What you need to do =
With the images removed, transcribe the listing that follows exactly.

Data below =
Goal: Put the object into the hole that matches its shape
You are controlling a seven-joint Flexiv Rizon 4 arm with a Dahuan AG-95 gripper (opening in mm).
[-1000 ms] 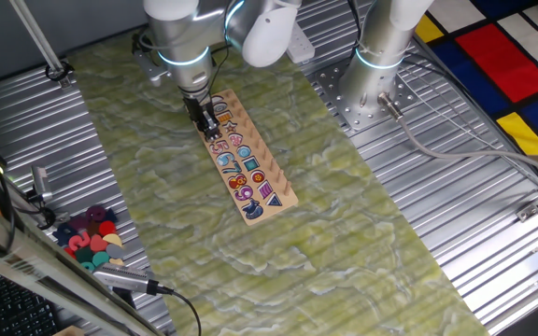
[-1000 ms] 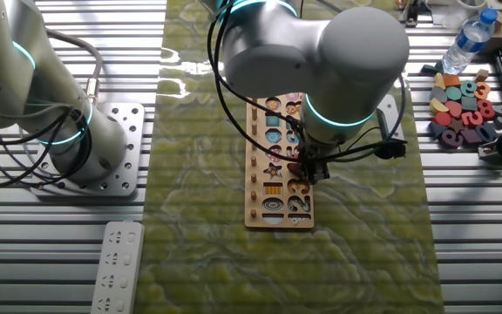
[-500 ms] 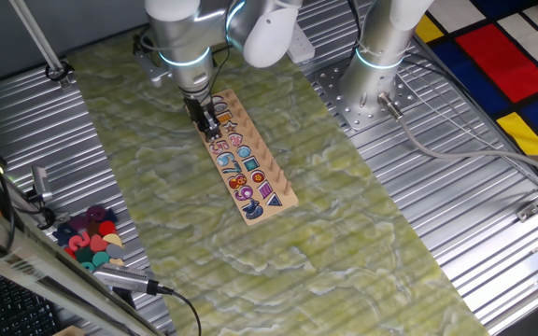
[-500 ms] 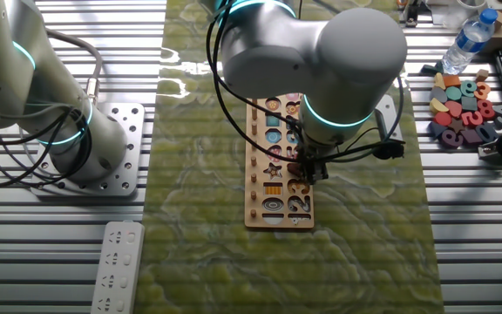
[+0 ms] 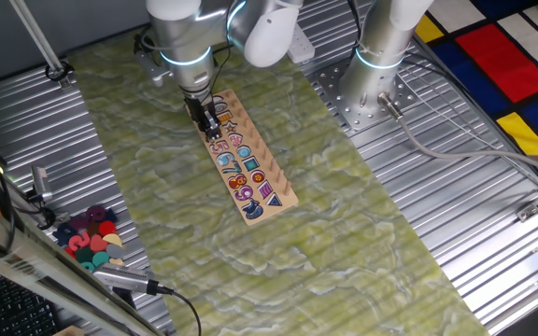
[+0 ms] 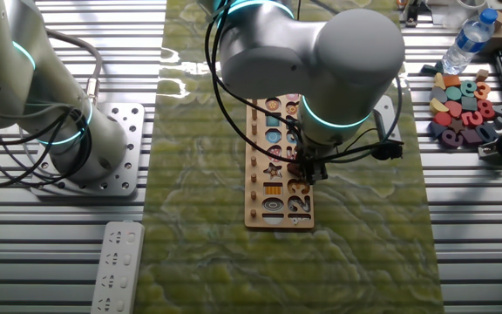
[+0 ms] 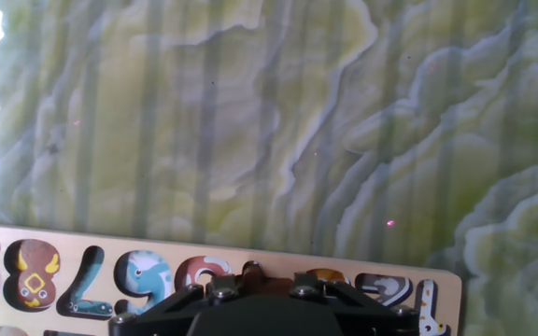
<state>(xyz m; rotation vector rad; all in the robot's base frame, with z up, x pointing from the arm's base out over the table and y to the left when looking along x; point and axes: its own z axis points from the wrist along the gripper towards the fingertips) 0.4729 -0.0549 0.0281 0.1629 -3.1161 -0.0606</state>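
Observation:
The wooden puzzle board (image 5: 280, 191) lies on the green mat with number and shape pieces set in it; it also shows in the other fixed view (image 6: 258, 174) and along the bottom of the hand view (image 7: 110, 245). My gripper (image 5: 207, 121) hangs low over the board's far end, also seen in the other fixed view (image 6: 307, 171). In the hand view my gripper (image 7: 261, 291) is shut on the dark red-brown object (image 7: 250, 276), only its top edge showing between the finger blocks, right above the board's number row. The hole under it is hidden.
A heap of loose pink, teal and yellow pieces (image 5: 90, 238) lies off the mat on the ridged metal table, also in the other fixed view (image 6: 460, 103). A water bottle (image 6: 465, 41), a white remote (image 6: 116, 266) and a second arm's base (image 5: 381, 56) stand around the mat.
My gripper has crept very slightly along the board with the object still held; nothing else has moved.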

Solved problem =
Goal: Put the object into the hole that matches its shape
You are controlling a seven-joint Flexiv Rizon 4 arm with a Dahuan AG-95 gripper (opening in mm).
[-1000 ms] 
[-1000 ms] 
[-500 ms] 
[-500 ms] 
[+0 ms] 
[+0 ms] 
[+0 ms] 
<state>(xyz m; rotation vector rad; all in the robot's base frame, with z up, x pointing from the arm's base out over the table and y to the left when looking along x; point and axes: its own z axis points from the wrist along the gripper towards the fingertips) 0.4729 -0.0549 0.0281 0.1629 -3.1161 -0.0606</state>
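Observation:
The wooden puzzle board (image 5: 280, 191) lies on the green mat with number and shape pieces set in it; it also shows in the other fixed view (image 6: 258, 174) and along the bottom of the hand view (image 7: 110, 245). My gripper (image 5: 207, 121) hangs low over the board's far end, also seen in the other fixed view (image 6: 307, 171). In the hand view my gripper (image 7: 261, 291) is shut on the dark red-brown object (image 7: 250, 276), only its top edge showing between the finger blocks, right above the board's number row. The hole under it is hidden.
A heap of loose pink, teal and yellow pieces (image 5: 90, 238) lies off the mat on the ridged metal table, also in the other fixed view (image 6: 460, 103). A water bottle (image 6: 465, 41), a white remote (image 6: 116, 266) and a second arm's base (image 5: 381, 56) stand around the mat.
My gripper has crept very slightly along the board with the object still held; nothing else has moved.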

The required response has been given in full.